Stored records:
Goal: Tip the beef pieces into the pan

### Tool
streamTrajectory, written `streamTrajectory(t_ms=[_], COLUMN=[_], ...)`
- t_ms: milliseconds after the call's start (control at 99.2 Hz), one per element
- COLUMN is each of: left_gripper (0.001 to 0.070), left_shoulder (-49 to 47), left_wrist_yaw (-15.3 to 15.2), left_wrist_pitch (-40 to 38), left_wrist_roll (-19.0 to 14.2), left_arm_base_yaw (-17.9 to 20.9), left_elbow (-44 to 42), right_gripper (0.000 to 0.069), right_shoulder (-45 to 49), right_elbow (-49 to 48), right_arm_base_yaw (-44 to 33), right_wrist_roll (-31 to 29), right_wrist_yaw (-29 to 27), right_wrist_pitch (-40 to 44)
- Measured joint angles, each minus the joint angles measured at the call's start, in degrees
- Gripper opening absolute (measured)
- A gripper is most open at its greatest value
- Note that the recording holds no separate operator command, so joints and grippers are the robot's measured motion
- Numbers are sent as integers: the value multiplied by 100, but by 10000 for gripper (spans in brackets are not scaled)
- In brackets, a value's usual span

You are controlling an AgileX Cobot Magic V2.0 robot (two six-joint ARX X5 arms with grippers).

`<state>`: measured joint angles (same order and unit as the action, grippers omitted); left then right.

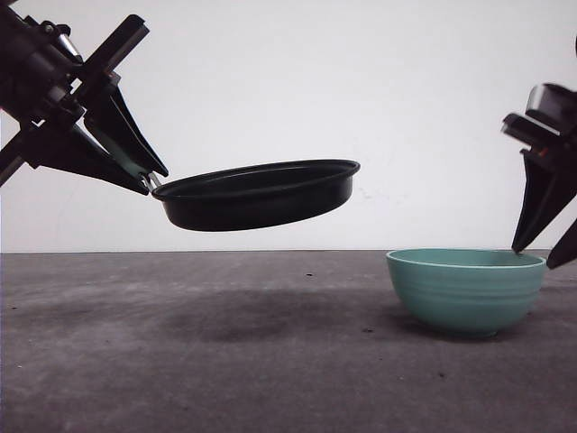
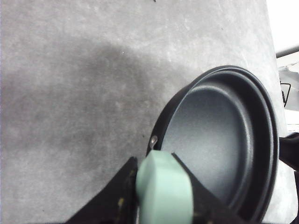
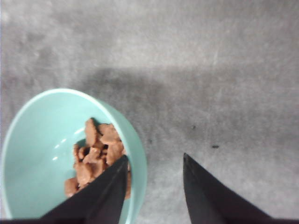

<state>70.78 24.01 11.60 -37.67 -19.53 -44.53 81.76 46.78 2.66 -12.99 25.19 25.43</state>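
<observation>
The left gripper [image 1: 135, 176] has its fingers [image 2: 119, 196] closed on the mint-green handle [image 2: 163, 191] of the pan [image 1: 257, 194], one dark finger on each side of it in the left wrist view. Held that way, the pan hangs in the air well above the surface [image 1: 180, 361], its far rim tipped slightly up toward 2 o'clock in the front view, and its shadow lies on the surface below it. Its black inside looks bare in the left wrist view, though the part nearest the handle is hidden. In the front view the gripper sits at about 10 o'clock from the pan. The right gripper [image 3: 154, 186] has its fingers [image 3: 100, 193] spread apart with nothing between them; in the right wrist view one finger reaches over the rim of the bowl [image 1: 466, 290] and the other stands outside it over the surface. In the front view the fingertips hang at the bowl's right rim, at about 3 o'clock, and whether they touch it I cannot tell. The beef pieces [image 3: 96, 156] lie heaped inside the bowl, just beside the inner finger. The bowl, teal and ribbed, rests on the surface at about 4 o'clock from the pan, well apart from it.
</observation>
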Motion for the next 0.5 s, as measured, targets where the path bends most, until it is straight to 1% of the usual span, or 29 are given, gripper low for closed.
streamTrajectory(t_ms=[292, 504], left_gripper=[59, 59], left_shoulder=[0, 0], left_wrist_yaw=[-74, -74], left_wrist_pitch=[0, 2], left_wrist_roll=[-2, -2], left_arm_base_yaw=[0, 0], left_elbow=[0, 0], right_gripper=[224, 191], right_shoulder=[522, 817], right_elbow=[0, 0], right_arm_base_yaw=[125, 155], right_wrist_roll=[-105, -240], right_wrist_yaw=[-50, -46], right_wrist_pitch=[-452, -603])
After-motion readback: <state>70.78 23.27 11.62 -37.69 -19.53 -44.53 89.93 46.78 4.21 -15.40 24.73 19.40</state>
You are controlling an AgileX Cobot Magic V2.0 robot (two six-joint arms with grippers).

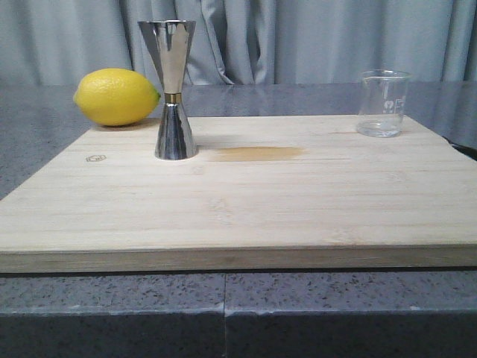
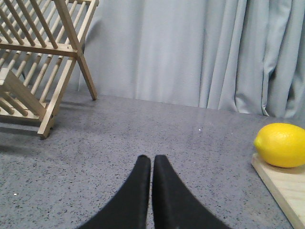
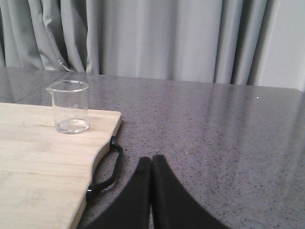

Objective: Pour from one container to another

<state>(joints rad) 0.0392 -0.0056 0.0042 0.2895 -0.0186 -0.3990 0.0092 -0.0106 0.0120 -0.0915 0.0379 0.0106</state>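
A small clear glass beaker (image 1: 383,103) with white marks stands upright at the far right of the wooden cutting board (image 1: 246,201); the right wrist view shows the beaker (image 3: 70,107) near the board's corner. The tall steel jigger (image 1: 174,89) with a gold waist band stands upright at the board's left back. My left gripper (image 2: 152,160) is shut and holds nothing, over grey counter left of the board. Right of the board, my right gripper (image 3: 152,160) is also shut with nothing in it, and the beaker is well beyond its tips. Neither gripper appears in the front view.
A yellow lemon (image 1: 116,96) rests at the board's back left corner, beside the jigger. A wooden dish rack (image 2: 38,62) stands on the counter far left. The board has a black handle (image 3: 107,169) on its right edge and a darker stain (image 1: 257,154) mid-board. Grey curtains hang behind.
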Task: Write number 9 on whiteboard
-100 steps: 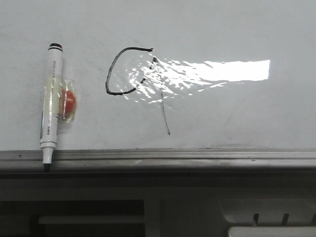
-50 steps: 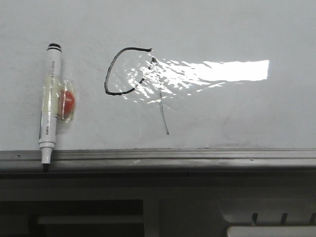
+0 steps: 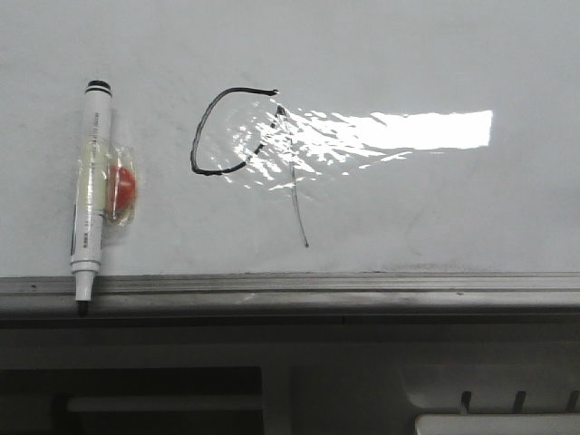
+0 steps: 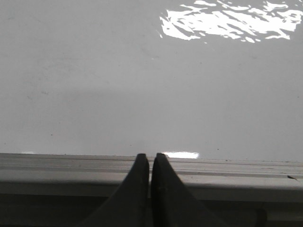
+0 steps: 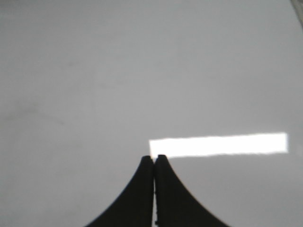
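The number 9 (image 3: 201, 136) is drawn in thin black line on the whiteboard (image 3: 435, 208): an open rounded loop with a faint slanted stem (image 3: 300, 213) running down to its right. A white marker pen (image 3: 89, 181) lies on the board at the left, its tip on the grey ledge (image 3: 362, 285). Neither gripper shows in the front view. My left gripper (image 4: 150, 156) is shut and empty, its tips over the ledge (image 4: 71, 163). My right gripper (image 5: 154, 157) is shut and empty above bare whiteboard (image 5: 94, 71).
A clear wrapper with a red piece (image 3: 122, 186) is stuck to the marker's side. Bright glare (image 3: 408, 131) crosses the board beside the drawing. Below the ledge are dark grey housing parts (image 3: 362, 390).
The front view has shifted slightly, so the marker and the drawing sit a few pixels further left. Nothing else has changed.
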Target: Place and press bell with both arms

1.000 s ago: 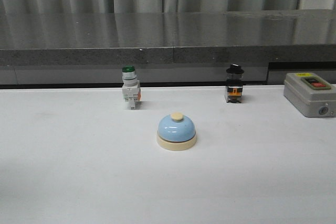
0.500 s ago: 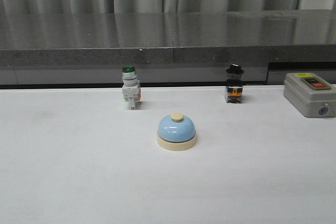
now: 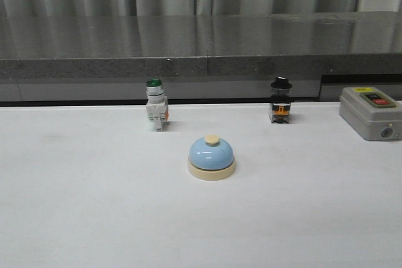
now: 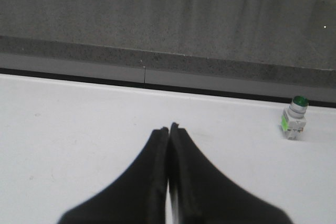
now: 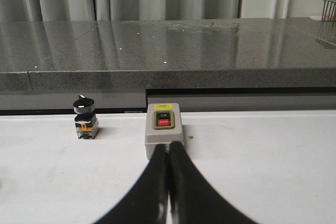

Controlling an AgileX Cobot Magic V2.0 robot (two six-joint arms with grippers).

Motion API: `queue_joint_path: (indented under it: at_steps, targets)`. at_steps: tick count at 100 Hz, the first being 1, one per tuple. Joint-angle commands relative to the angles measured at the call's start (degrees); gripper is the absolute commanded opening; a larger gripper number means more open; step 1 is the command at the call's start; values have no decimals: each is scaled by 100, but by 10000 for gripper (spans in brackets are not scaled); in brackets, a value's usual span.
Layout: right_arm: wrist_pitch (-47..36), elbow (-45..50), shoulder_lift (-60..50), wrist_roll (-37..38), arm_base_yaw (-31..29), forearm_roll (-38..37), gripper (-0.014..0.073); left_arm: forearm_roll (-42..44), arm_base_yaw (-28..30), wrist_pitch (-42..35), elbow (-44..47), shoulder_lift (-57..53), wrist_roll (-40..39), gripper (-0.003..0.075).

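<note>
Your bell [image 3: 211, 157] sits upright on the white surface [image 3: 75, 218], near its middle in the front view, with its cream button on top and nothing touching it. Neither arm shows in the front view, so both are well apart from the bell.

Your left end effector [image 4: 168, 129] has its fingers pressed together, holding nothing; so does your right end effector [image 5: 168, 148]. With the fingers together, you cannot grasp the dome. If you descend on the bell like this, expect the tips to knock it or slide it across the smooth surface.

The bell appears in neither wrist view, so judge each approach from the front view. The left wrist view shows the green-capped push-button switch [image 4: 294, 118] off to one side. The right wrist view shows the grey box with red button [image 5: 164, 132] straight ahead of the fingertips, though you cannot tell from this view whether they touch. Drive that arm forward and you likely shove the box. The black-capped selector switch [image 5: 85, 118] stands near it.

The dome is rounded and probably slick, so a pinch high on it may squirt it out. A press off the button's centre may tip or skid the bell unless the other arm steadies it.
</note>
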Motion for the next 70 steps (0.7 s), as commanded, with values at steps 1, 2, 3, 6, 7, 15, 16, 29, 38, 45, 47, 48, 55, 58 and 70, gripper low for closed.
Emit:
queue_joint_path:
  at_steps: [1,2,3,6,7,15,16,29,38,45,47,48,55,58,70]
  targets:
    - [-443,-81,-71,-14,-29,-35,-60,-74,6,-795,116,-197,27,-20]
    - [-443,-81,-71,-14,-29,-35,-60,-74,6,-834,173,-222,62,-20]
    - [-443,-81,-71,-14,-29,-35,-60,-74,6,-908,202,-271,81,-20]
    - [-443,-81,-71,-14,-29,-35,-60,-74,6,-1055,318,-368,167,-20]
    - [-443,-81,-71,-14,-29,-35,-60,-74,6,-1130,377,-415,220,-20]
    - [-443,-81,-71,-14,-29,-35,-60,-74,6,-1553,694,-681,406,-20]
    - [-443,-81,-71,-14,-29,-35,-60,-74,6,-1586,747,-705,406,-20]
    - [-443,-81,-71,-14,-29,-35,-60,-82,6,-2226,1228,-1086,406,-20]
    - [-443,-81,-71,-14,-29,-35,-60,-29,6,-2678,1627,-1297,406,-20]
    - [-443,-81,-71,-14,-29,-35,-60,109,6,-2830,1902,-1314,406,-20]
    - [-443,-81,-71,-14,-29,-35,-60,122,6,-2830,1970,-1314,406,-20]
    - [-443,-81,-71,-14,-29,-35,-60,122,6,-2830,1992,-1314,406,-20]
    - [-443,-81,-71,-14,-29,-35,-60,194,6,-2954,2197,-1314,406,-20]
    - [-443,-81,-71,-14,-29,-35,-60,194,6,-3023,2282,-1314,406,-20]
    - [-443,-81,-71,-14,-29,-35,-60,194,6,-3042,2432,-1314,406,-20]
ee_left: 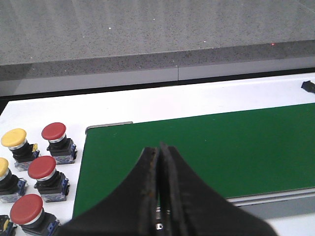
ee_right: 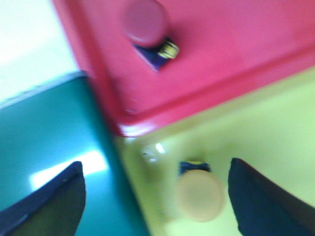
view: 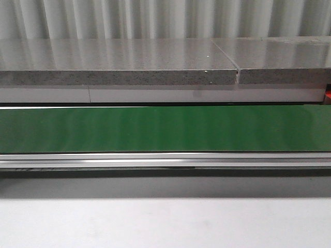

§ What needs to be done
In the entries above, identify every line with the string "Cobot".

§ Problem solution
You are controlling an AgileX Cobot Magic V2.0 robot (two six-joint ARX X5 arms with grippers).
You are controlling an AgileX Cobot Magic V2.0 robot (two six-joint arms with grippers).
Controlling an AgileX Cobot Magic V2.0 robot (two six-joint arms with grippers).

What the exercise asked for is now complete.